-- PROBLEM TO SOLVE --
Without any of the pictures, set down the data below exactly.

BEGIN

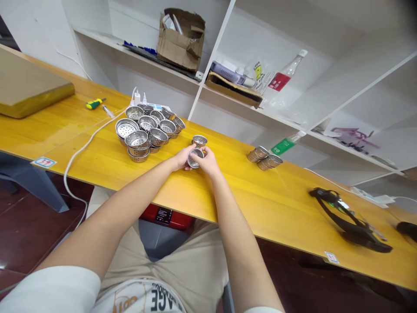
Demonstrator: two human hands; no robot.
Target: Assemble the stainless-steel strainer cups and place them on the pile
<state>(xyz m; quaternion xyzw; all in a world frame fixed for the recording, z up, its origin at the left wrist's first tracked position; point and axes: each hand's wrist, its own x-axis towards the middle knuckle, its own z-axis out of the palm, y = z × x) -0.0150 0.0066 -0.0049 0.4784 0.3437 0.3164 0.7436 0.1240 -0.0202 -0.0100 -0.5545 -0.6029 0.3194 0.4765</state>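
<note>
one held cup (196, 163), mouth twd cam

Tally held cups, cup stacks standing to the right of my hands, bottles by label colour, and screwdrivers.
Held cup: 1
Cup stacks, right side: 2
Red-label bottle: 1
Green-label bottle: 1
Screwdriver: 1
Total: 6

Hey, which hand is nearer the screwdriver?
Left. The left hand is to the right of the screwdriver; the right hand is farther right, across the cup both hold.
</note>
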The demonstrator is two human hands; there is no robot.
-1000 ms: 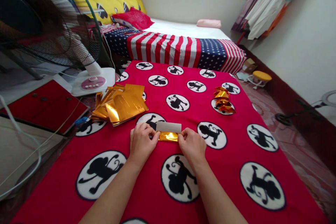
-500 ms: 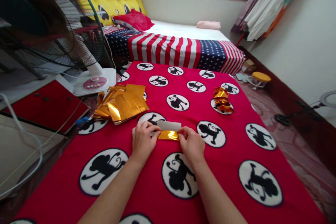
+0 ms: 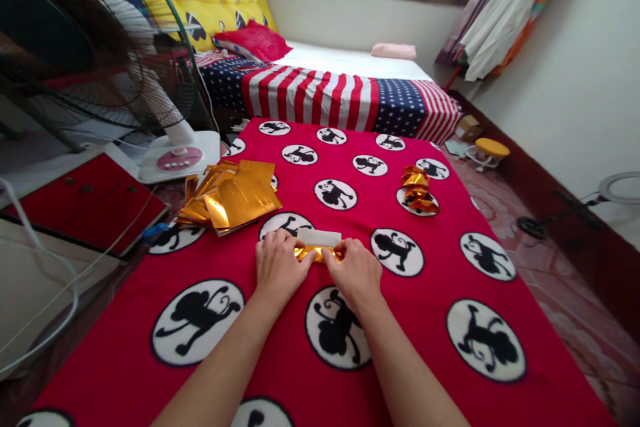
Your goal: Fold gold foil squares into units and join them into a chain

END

-- RESPONSE TO THIS EXERCISE --
Demonstrator: two human hands; no robot.
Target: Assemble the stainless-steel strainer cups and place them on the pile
<state>(xyz m; quaternion xyzw; all in a world frame fixed for the recording, z up, its origin at the left wrist's first tracked position; point and axes: each hand's wrist, its own x-axis towards the middle knuckle, its own z-axis out of the palm, y = z × x) -0.0150 0.0066 -0.0049 0.4784 0.3437 0.3164 0.7436 0.1240 -0.0202 -0.0100 -0.5545 -0.6029 0.3194 0.4765</state>
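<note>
one held cup (196, 163), mouth twd cam

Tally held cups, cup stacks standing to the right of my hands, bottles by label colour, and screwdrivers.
Held cup: 1
Cup stacks, right side: 2
Red-label bottle: 1
Green-label bottle: 1
Screwdriver: 1
Total: 6

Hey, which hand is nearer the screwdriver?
Left. The left hand is to the right of the screwdriver; the right hand is farther right, across the cup both hold.
</note>
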The demonstrator is two human hands; there is no robot.
-1000 ms: 
-500 ms: 
+0 ms: 
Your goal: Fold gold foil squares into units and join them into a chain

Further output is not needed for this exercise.